Task prompt: Go through the following data and transcribe exactly the stretch of lines from the one holding "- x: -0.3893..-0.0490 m" to the one holding "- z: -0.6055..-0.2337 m", both included.

Dataset section:
== Segment start ==

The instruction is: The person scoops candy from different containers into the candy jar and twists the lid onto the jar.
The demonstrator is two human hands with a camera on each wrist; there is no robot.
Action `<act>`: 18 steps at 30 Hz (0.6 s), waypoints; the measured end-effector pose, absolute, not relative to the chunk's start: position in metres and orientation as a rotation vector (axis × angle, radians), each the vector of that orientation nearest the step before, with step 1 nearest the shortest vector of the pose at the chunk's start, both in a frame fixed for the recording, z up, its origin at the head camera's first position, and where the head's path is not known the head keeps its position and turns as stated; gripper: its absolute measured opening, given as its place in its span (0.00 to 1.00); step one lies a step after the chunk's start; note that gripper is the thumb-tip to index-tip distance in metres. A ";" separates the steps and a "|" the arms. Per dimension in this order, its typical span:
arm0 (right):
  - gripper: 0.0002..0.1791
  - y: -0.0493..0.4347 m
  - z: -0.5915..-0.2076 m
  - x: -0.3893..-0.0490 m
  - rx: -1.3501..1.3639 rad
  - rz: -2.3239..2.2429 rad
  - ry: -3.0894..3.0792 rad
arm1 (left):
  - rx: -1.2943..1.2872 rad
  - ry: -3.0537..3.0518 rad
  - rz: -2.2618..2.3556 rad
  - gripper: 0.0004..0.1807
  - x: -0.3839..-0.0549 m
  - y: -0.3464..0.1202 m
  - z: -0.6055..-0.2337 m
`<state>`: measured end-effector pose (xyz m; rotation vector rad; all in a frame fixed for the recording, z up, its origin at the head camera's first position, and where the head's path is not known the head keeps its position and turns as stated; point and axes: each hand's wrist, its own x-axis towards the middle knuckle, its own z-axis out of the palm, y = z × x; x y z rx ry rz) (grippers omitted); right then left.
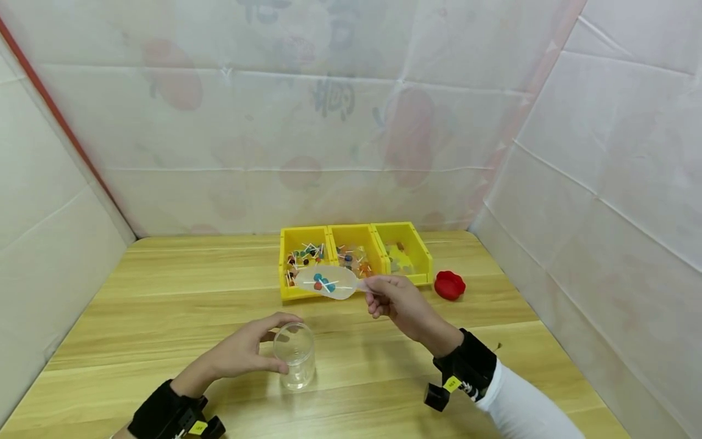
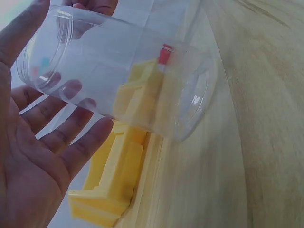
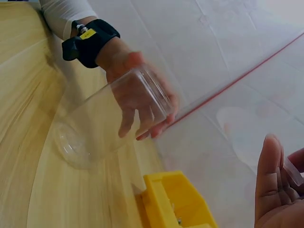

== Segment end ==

Answer for the task:
  - x: -0.3893..-0.0490 m
  - rx: -1.3501..1.3639 rad
  - rz: -2.3239..2.2429 rad
  - ry: -3.0894..3.0792 rad
arm1 (left):
  - rx: -1.2943..1.2872 rad
  - ry: -3.0537..3.0518 rad
  - rz: -2.2618..2.3556 rad
  - gripper: 0.0004..0.1807
  - x: -0.3839..-0.0549 m
  - y: -0.3464..0.1202 m
  - z: -0.6055..-0.2337 m

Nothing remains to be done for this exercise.